§ **Work to be completed**
Using the material that follows, output exactly the lines from the one containing "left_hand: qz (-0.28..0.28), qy" through the one containing "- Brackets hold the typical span", with both ends kept.
━━ Dataset content ━━
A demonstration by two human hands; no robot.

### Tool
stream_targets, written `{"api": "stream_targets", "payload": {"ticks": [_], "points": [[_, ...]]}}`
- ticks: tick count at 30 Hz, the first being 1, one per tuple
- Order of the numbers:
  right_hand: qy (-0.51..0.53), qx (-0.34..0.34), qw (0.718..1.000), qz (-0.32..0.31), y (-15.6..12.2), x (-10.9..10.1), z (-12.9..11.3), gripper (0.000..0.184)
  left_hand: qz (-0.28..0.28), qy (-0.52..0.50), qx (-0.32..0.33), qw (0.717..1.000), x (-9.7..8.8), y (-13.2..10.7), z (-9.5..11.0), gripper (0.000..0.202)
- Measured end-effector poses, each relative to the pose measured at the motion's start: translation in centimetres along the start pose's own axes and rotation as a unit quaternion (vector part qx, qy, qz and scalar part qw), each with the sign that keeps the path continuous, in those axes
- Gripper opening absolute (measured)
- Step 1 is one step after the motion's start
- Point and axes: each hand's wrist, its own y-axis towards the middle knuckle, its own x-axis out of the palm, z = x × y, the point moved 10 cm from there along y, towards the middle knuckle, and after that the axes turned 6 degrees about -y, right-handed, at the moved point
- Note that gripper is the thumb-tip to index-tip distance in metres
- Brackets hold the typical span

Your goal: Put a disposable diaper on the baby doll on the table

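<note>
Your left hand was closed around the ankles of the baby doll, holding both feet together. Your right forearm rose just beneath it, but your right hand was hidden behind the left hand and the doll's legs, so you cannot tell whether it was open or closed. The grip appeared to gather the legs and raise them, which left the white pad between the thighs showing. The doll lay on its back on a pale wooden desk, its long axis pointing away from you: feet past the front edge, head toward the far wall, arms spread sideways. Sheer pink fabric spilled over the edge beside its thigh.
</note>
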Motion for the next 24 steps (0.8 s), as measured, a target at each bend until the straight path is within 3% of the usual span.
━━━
§ **Solution to this problem**
  left_hand: qz (-0.28..0.28), qy (-0.52..0.50), qx (-0.32..0.33), qw (0.717..1.000), x (-9.7..8.8), y (-13.2..10.7), z (-9.5..11.0), gripper (0.000..0.202)
- Measured end-effector poses, each relative to the pose measured at the motion's start: translation in centimetres along the start pose's own axes and rotation as a unit quaternion (vector part qx, qy, qz and scalar part qw), each with the sign that keeps the path continuous, in those axes
- Gripper opening absolute (measured)
- Step 1 is one step after the motion's start
- Point and axes: each hand's wrist, its own y-axis towards the middle knuckle, its own x-axis out of the palm, z = x × y, the point moved 10 cm from there along y, towards the middle knuckle, and after that the axes turned 6 degrees about -y, right-handed, at the moved point
- Note that gripper is the thumb-tip to index-tip distance in metres
- Brackets hold the typical span

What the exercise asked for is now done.